Comé bastante –dijo Marta–. La tarde se la dedicamos a Lugano.

Por sobre el sucio mantel de la mesa le pregunté cuál había sido su conducta desde la noche del Vive como Puedas.

–No volver –contestó en seguida–. Vos comprendés que una alusión semejante no la deja a una dormir en paz.

–Esa alusión es una idiotez –dije inseguro.

–Depende de cómo se piense en Eufemia. Ella estás con nosotros desde hace tiempo, Insecto. Vos te diste cuenta que no era broma.

–No, no era broma –dije con muy pocas ganas–. Pero lo que declaró Eufemia no tiene por qué ser entendido tan literalmente.

–Si no sabés sumar dos y dos... Los símbolos se venían preparando desde el comienzo. Vos viste lo que escribió Facundo.

–Marta, esas ideas las teníamos todos en la cabeza. Es muy fácil, cuando se proyecta la mente...

–No te disfracés de prospecto –me cortó rabiosamente–. Esa noche no habíamos hablado una palabra del asunto. Estaban Moña y la otra que no sabían de qué se trataba. Ya ves que entramos en frío en la sesión. Y sin embargo...

–¿Pero por qué vos, precisamente vos...?

(Yo tenía mi explicación y me la guardaba para cuando fuese necesaria).

–También me lo pregunto –repuso lealmente Marta–. No habría el menor motivo, ya sabés que Renato y nosotros... Pero no se trata el él ni de mí: ahora es Eufemia –terminó ligeramente, pero con algo de entrega en la voz.

–¿Te parece que Eufemia hará algo más que predecir una cosa? –pregunté–. Eso sería conferirle una actividad, una fuerza sobre vos que me resulta inconcebible.

Marta me miró con la cara de Jorge en los trances.

–Todo el que profetiza está ya actuando sobre la cosa –dijo.

 

Fue bastante lindo andas por Villa Lugano. Una vez, pasando la esquina de Muriguiondo y Somellera, creímos encontrar la casa. El entero paisaje se cerraba delante nuestro con analogías crecientes. La última cuadra la hicimos corriendo, uno en cada vereda, cambiando frases a gritos con no poca sorpresa de la gente. Me gané algunos gritos de una patota esquinera: “¡Mirá el pituco, le está jugando a la escondida!”. Después, bruscamente, el cambio. Fuimos desde De la Riestra a Aquino, mirando a ambos lados de Murguiondo, nos separamos para explorar las manzanas paralelas y nos reunimos en un paso a nivel, desanimados.

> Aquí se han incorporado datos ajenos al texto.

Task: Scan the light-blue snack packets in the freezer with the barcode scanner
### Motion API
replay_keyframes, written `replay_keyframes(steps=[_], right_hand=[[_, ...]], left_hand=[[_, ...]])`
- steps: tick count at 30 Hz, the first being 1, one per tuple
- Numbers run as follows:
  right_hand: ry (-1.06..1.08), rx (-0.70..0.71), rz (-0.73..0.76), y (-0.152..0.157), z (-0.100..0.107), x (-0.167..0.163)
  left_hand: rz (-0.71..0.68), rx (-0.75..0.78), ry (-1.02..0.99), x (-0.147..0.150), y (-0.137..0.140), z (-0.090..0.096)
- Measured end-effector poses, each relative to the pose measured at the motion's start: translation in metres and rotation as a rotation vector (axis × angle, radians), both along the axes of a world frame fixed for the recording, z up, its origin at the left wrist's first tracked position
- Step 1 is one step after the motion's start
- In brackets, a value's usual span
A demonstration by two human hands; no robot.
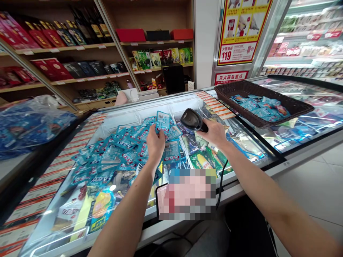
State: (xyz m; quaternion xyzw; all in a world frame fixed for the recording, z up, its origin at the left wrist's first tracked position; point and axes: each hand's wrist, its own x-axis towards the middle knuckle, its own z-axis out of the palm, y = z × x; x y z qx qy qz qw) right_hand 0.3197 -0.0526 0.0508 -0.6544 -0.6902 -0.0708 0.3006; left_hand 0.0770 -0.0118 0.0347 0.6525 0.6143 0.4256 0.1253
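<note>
Working at a packet pile (118, 151)
The left hand (156, 141) is pinching a blue packet (163, 120) over the pile's far right side; the right hand (213, 132), closed around a scanner (191, 119), is hovering right of the pile.

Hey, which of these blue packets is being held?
The blue packet pinched in the left hand; others lie in the loose pile or the brown basket.
</note>
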Motion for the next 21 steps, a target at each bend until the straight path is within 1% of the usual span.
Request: replay_keyframes(steps=[2,4,8,12,14,15,17,19,21], right_hand=[[0.0,-0.007,-0.034,0.001,0.001,0.001],[0.0,-0.014,-0.052,0.001,0.001,0.002],[0.001,-0.018,-0.056,0.002,0.0,0.002],[0.001,-0.017,-0.05,0.002,0.0,0.003],[-0.002,-0.017,-0.054,0.003,0.0,0.004],[-0.004,-0.02,-0.058,0.003,0.0,0.004],[-0.007,-0.027,-0.066,0.004,0.0,0.005],[-0.007,-0.028,-0.069,0.004,0.0,0.005],[-0.003,-0.021,-0.071,0.004,-0.001,0.006]], left_hand=[[0.077,0.032,0.093,-0.005,0.001,0.005],[0.121,0.041,0.171,-0.008,0.002,0.008],[0.114,0.046,0.299,-0.011,0.001,0.01],[0.144,0.147,0.463,-0.01,-0.007,0.009],[0.138,0.189,0.52,-0.007,-0.012,0.012],[0.105,0.205,0.545,-0.005,-0.015,0.013],[-0.011,0.236,0.611,0.001,-0.02,0.016],[-0.169,0.258,0.699,0.008,-0.023,0.015],[-0.332,0.261,0.788,0.015,-0.025,0.011]])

–Esto es idiota –dije, iniciando las frases de la fatiga. Peor Marta se limitaba a mirar el suelo y golpearse los zapatos con mi pañuelo. Analizando despacio la ilusión, resultó que el perfil y el color de una vieja casa influían fuertemente sobre los restantes elementos, que no se asemejaban en absoluto a la calle del cuadro. Nos refrescamos con Bliz en un almacén y reanudamos la marcha bajo un sol espantoso. Los muchos árboles de Lugano nos protegieron un rato hasta que un consejo de guerra en otro almacén, plano en mano, mostró la inutilidad de seguir por ese camino.